ゲラリオも軽装の鎧を着ているのだが、その鎧のあちこちに、魔石がはめ込んであった。
「毎月金貨百枚の終生年金。銅貨一枚まからん」
自分は即座に口を開いた。
「二百枚!」
全員の視線が、自分に集まった。
「ただし、誰も死なせなかったなら」
ゲラリオは一瞬、剣呑な顔つきを見せたが、なにか考えるように視線が天井を向き、ほどなくにやりと笑う。
「よし、乗った! 経費はお前らもちな!」
経費、という現実的な単語に損得を計算しかけてしまうが、商会のすべての人件費を足したところで、金貨で年に二千枚なのだ。ここで支払いが倍になっても、間違いなく得なはず。
なにせバックス商会に頼ったとしたら、おそらくすべてを奪われるくらいの請求をされるのだから。

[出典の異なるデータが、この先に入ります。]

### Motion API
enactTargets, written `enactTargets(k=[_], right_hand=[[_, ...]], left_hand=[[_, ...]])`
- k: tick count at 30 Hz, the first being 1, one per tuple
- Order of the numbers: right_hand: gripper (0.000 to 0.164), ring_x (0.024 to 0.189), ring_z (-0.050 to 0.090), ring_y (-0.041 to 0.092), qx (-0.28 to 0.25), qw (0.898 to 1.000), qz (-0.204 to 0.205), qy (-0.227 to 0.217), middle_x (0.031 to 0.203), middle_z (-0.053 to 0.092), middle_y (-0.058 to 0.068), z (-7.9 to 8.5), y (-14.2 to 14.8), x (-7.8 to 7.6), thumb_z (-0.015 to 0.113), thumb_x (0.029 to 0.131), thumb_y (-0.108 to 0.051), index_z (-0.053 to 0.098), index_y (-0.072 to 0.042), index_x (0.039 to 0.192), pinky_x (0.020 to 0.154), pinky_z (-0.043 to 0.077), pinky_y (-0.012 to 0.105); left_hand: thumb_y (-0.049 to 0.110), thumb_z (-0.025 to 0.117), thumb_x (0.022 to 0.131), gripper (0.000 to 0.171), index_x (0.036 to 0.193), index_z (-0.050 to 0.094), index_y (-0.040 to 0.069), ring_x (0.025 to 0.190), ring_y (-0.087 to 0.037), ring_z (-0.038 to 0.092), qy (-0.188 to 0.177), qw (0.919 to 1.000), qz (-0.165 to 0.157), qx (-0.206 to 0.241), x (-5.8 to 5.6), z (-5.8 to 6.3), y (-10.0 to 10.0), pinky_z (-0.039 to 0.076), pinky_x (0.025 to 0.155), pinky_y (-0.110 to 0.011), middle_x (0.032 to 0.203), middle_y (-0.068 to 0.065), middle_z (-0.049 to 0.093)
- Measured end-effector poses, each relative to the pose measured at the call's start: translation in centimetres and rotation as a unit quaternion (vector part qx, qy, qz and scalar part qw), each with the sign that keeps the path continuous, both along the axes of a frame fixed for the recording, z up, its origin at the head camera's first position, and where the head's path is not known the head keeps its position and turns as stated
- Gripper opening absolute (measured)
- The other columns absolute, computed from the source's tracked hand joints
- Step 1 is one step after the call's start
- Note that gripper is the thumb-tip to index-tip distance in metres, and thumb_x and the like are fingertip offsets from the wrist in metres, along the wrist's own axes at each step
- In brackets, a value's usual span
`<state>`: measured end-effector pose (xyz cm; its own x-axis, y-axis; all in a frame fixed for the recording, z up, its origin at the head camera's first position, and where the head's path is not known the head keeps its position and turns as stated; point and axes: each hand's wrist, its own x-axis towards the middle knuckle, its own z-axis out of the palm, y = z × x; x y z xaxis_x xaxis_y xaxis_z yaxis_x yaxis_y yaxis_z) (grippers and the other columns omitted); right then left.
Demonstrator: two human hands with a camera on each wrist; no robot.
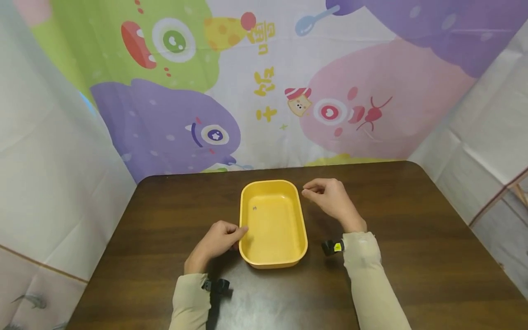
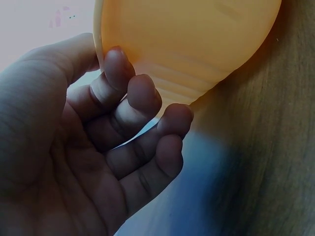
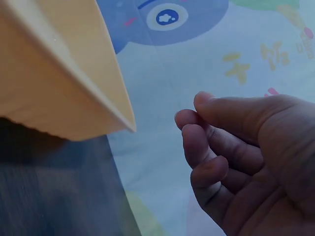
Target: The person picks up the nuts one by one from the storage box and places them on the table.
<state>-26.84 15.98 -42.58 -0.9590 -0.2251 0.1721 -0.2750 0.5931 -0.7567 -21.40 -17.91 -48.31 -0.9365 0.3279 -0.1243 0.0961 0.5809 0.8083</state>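
Observation:
A deep yellow plastic tray [image 1: 274, 229] with rounded corners is at the middle of the table. Its left rim is pinched by my left hand [image 1: 220, 238], thumb over the edge and fingers against the outer wall. In the left wrist view the fingertips [image 2: 142, 93] lie curled beside the tray's ribbed side [image 2: 197, 44]. My right hand [image 1: 330, 199] hovers just off the tray's far right corner, fingers loosely bent and thumb near the forefinger. Nothing shows in it in the right wrist view, where the tray wall [image 3: 64, 93] stands apart from it.
A tiny grey mark or bit [image 1: 254, 208] shows on the tray's inside. Dark wood tabletop [image 1: 173, 206] surrounds the tray. Behind it hangs a cloth [image 1: 272, 137] printed with cartoon monsters. Pale sheets [image 1: 49, 151] flank the table. A small black camera [image 1: 216, 286] sits at each wrist.

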Motion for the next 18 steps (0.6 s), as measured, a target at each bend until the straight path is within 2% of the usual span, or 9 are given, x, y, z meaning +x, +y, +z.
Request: enactTargets(k=[7,13,18], right_hand=[[0.018,0.077,0.071,0.019,-0.001,1.0,-0.007,0.01,0.096,0.078,0.011,-0.3,1.2,0.0,0.074,0.096,-0.02,0.077,-0.007,0.108,0.064,0.057,0.032],[0.015,0.08,0.068,0.021,0.019,0.999,-0.024,0.032,0.095,0.077,0.007,-0.7,2.3,0.3,0.077,0.094,-0.022,0.078,-0.01,0.103,0.069,0.055,0.033],[0.016,0.079,0.066,0.021,0.031,0.998,-0.039,0.03,0.094,0.077,0.005,-1.0,3.2,0.6,0.077,0.094,-0.023,0.079,-0.011,0.104,0.069,0.054,0.033]], left_hand=[[0.041,0.062,0.102,0.053,0.069,0.066,0.0,0.056,-0.012,0.046,0.002,1.0,0.002,-0.005,0.1,-0.1,0.0,0.04,0.056,-0.027,0.059,0.001,0.053],[0.041,0.062,0.102,0.052,0.069,0.065,0.001,0.056,-0.012,0.046,0.001,1.0,0.0,-0.006,0.1,0.0,0.0,0.04,0.056,-0.027,0.06,-0.001,0.054],[0.041,0.062,0.102,0.052,0.069,0.065,0.001,0.056,-0.012,0.046,-0.001,1.0,0.001,-0.005,0.1,0.0,0.0,0.04,0.056,-0.027,0.06,-0.001,0.054]])
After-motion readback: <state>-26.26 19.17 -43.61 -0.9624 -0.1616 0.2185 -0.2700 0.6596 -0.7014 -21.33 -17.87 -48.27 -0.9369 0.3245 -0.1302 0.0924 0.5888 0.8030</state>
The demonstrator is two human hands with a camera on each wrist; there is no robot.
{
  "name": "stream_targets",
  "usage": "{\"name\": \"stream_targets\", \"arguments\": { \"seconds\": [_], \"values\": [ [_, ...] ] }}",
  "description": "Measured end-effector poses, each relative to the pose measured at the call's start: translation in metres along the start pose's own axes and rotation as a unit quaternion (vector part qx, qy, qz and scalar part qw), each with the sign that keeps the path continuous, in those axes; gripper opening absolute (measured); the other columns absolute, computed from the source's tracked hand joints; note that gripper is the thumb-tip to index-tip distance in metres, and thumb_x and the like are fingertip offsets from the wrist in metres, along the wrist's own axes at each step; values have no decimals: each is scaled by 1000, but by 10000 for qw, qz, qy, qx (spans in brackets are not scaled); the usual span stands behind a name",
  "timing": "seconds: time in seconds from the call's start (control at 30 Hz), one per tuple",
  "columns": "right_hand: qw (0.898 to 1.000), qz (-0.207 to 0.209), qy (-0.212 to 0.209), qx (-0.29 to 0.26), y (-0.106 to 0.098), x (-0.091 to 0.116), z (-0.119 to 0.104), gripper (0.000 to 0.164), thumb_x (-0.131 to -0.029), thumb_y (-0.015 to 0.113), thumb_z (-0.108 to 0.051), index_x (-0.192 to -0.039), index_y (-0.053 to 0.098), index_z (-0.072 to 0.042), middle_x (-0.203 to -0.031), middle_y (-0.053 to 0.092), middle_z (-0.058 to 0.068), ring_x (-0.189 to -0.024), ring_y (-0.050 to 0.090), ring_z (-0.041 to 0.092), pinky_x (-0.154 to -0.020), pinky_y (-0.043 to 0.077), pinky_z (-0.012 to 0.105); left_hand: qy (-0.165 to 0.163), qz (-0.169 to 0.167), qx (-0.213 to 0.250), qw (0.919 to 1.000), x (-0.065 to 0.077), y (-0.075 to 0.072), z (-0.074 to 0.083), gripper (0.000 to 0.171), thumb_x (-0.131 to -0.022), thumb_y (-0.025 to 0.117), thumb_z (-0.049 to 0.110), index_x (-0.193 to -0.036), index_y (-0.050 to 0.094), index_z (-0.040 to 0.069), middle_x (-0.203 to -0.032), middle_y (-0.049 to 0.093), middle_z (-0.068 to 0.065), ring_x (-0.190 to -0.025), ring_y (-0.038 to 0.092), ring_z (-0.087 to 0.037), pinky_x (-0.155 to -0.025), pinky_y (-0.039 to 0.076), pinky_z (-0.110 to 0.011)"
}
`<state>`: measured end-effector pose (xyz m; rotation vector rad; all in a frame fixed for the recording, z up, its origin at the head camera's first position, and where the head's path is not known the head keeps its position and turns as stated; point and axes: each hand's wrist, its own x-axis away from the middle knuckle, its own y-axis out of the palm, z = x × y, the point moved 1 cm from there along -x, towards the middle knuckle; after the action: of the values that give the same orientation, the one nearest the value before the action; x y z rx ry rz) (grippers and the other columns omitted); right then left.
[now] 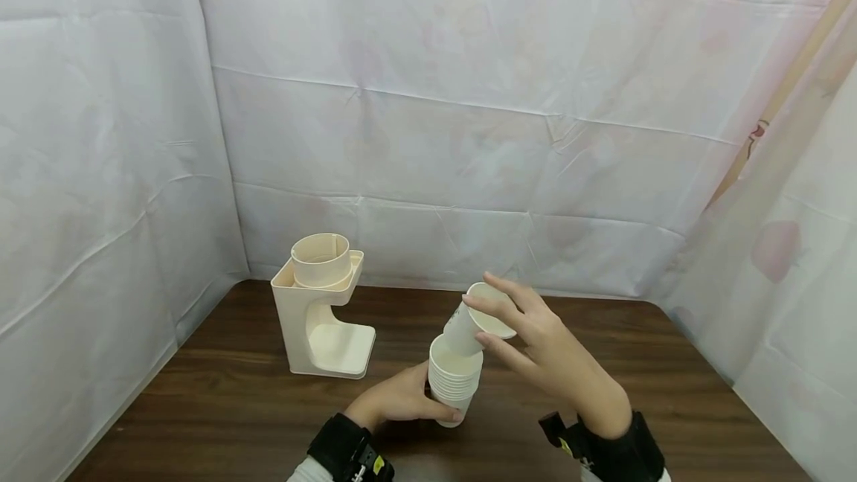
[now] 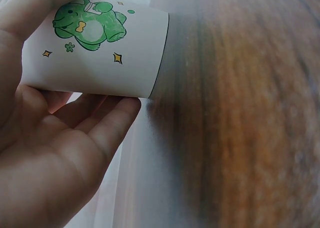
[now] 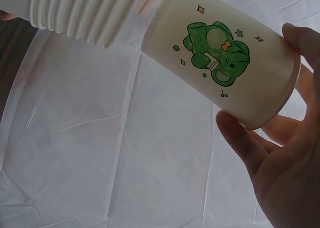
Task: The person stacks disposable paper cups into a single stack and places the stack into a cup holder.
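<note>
My left hand grips a stack of nested white paper cups around its lower part, close over the wooden table. In the left wrist view, the outermost cup carries a green bear print. Above the stack, my right hand holds a single paper cup near its rim with fingers and thumb. This cup is tilted, its mouth toward the right palm and its base at the stack's opening. The right wrist view shows a green bear on it too, beside the ribbed rims of the stack.
A cream plastic stand with a round holder on top and a flat foot stands left of the hands on the dark wooden table. White printed cloth hangs behind and at both sides.
</note>
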<state>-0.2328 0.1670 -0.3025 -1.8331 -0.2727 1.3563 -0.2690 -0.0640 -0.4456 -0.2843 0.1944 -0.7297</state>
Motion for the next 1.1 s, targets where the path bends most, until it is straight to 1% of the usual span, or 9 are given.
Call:
{"name": "stream_targets", "arguments": {
  "seconds": [0.1, 0.33, 0.5, 0.7, 1.0, 1.1],
  "values": [
    [10000, 17, -76, 14, 2, -1, -2, 40, -101, 61, -37, -139, 58, -27, -150, 44, 7, -136, 45, 32, -95, 48, 54, -46, 10, -39, 10000, 0, 0, 0, 68, -82, 83, 17, -138, 45, 21, -122, 61, 8, -113, 58, -12, -99, 43, -37],
    [9996, 20, -291, -63, 8, -2, -4, 38, -102, 59, -38, -138, 59, -25, -150, 45, 10, -134, 46, 33, -89, 53, 46, -58, 36, -71, 10000, -1, -1, 0, 68, -82, 83, 18, -139, 45, 20, -122, 61, 8, -114, 58, -12, -100, 42, -39],
    [9996, -79, -282, -38, 12, -1, -4, 38, -101, 61, -37, -138, 59, -26, -149, 45, 10, -134, 46, 32, -91, 51, 48, -84, 16, -70, 9999, 0, -1, 1, 68, -82, 82, 19, -139, 44, 20, -123, 60, 7, -114, 57, -12, -100, 43, -39],
    [9993, -331, -118, -98, 16, 1, -5, 40, -99, 66, -33, -138, 59, -28, -150, 45, 9, -135, 45, 32, -95, 49, 50, -72, 28, -82, 9999, 0, -1, 0, 67, -82, 82, 20, -138, 45, 20, -122, 61, 7, -113, 58, -13, -98, 43, -38],
    [9976, -608, -141, -289, 29, 3, -3, 39, -100, 65, -30, -138, 59, -27, -147, 47, 12, -134, 45, 34, -91, 52, 47, -119, 93, -117, 9998, 0, 0, 1, 64, -82, 82, 19, -136, 47, 20, -119, 62, 7, -111, 59, -12, -96, 45, -37],
    [9968, -711, -108, -346, 35, 4, -2, 38, -100, 65, -31, -137, 60, -27, -147, 48, 11, -134, 46, 34, -90, 53, 45, -146, 118, -136, 9997, 0, 0, 2, 64, -82, 82, 20, -135, 47, 20, -118, 62, 7, -110, 59, -13, -96, 45, -37]
  ]
}}
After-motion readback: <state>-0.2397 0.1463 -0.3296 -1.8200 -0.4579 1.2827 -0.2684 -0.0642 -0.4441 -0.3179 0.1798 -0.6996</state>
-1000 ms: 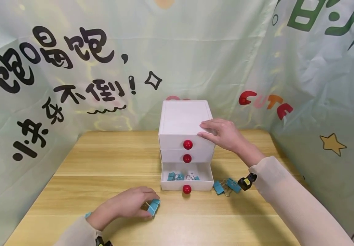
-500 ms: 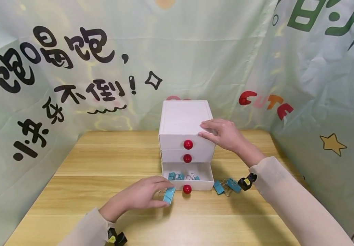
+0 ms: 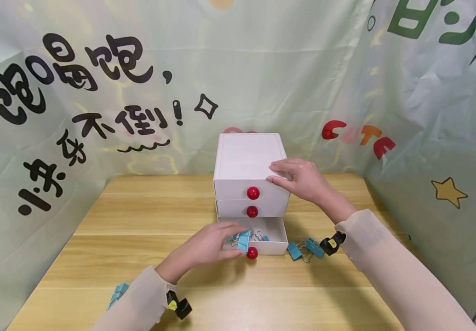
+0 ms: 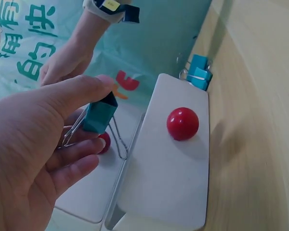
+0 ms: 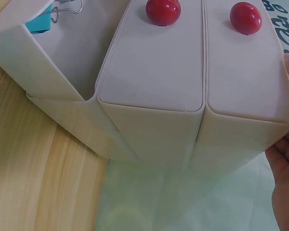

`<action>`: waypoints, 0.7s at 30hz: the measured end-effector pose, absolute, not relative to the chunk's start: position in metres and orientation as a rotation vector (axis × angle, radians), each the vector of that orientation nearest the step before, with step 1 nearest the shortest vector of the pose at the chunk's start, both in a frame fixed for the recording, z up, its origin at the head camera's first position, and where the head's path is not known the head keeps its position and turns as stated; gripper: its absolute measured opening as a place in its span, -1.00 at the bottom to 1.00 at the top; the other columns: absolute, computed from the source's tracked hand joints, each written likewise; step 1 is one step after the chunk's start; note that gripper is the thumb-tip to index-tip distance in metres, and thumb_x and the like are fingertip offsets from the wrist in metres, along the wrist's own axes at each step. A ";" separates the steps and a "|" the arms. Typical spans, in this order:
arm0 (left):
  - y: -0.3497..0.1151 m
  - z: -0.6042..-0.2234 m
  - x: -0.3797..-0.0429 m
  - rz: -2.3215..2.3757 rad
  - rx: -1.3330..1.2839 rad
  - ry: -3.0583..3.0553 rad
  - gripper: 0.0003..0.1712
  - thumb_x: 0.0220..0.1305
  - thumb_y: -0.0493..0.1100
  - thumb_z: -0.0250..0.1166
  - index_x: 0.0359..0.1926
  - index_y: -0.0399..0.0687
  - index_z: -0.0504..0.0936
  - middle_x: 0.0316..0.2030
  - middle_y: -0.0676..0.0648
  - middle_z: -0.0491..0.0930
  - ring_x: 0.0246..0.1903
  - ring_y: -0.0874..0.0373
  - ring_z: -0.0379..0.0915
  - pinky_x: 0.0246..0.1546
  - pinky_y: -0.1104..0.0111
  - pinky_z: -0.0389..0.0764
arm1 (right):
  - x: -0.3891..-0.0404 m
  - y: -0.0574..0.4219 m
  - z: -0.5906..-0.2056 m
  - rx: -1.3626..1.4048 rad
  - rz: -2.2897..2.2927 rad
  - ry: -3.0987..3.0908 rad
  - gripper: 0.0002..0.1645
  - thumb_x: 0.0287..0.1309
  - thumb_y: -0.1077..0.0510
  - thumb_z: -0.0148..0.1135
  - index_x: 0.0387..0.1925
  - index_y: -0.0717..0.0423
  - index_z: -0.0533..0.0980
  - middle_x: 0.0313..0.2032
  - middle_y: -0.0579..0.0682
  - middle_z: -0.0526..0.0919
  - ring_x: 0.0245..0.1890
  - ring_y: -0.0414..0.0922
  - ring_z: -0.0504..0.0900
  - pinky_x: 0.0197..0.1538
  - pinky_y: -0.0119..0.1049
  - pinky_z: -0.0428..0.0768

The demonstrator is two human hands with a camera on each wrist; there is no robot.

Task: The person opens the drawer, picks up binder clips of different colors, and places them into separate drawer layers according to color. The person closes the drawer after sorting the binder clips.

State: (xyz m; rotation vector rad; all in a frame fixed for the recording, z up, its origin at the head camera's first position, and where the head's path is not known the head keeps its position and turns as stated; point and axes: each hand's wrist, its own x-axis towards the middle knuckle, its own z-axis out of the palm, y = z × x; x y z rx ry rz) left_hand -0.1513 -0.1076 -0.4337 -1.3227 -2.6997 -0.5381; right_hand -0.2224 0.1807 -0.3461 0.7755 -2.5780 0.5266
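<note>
A blue binder clip (image 3: 243, 240) with silver wire handles is pinched between the thumb and fingers of my left hand (image 3: 206, 248). In the head view it hangs over the front left of the pulled-out bottom drawer (image 3: 274, 248). The left wrist view shows the clip (image 4: 100, 115) above the drawer fronts. Inside the drawer lie other binder clips (image 3: 265, 238), partly hidden by my left hand. My right hand (image 3: 301, 180) rests on the front right top corner of the white drawer cabinet (image 3: 248, 156), thumb and fingers spread.
Two blue binder clips (image 3: 314, 247) lie on the wooden table (image 3: 146, 216) right of the drawer. More blue clip (image 3: 117, 293) shows beside my left sleeve. The upper drawers are closed, each with a red knob (image 3: 253, 193). A printed cloth (image 3: 262, 69) hangs behind the table.
My left hand has carried the binder clip right and away from me, from the table to over the open drawer. My right hand has stayed on the cabinet.
</note>
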 end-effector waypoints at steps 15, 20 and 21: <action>-0.066 -0.441 -0.166 -0.587 -1.189 -2.774 -0.31 0.28 0.27 0.25 0.31 0.05 0.49 0.20 0.00 0.52 0.09 0.16 0.49 0.13 0.27 0.51 | -0.222 0.181 -0.346 0.778 0.537 -2.568 -0.43 0.16 -0.16 0.35 0.09 0.08 0.63 0.10 0.04 0.63 0.15 0.07 0.55 0.17 0.07 0.49; -0.052 -0.443 -0.169 -0.570 -1.186 -2.791 -0.32 0.27 0.27 0.26 0.29 0.03 0.50 0.20 0.00 0.52 0.11 0.15 0.48 0.14 0.29 0.50 | -0.223 0.181 -0.347 0.793 0.543 -2.559 -0.44 0.18 -0.16 0.34 0.09 0.09 0.63 0.10 0.05 0.63 0.14 0.07 0.55 0.17 0.08 0.49; -0.049 -0.443 -0.169 -0.566 -1.186 -2.795 -0.32 0.27 0.26 0.26 0.30 0.04 0.50 0.20 -0.01 0.52 0.12 0.14 0.48 0.15 0.29 0.49 | -0.223 0.182 -0.347 0.794 0.546 -2.558 -0.44 0.18 -0.16 0.34 0.09 0.09 0.63 0.10 0.06 0.63 0.14 0.07 0.55 0.17 0.08 0.49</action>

「冒険者稼業最後の仕事が、獣耳のお嬢ちゃんが治める領地に現れた竜だなんてなあ。話を盛り過ぎだが、詩人に謳わせるには悪くねえな?」
ゲラリオが仲間を振り向くと、武骨な男は相変わらず武骨なままむっつり黙っている。傷だらけの獣人ツァツァルは、げっげっと笑っていた。
「お、お前らは、なんなんだ?」
ようやく現実に頭が追い付いてきたのか、クルルがそう尋ねた。
ゲラリオは腰に提げた長剣の柄に手を置き、肩をすくめて答える。
「お探しの冒険者様よ」
神は、本当にいるのかもしれなかった。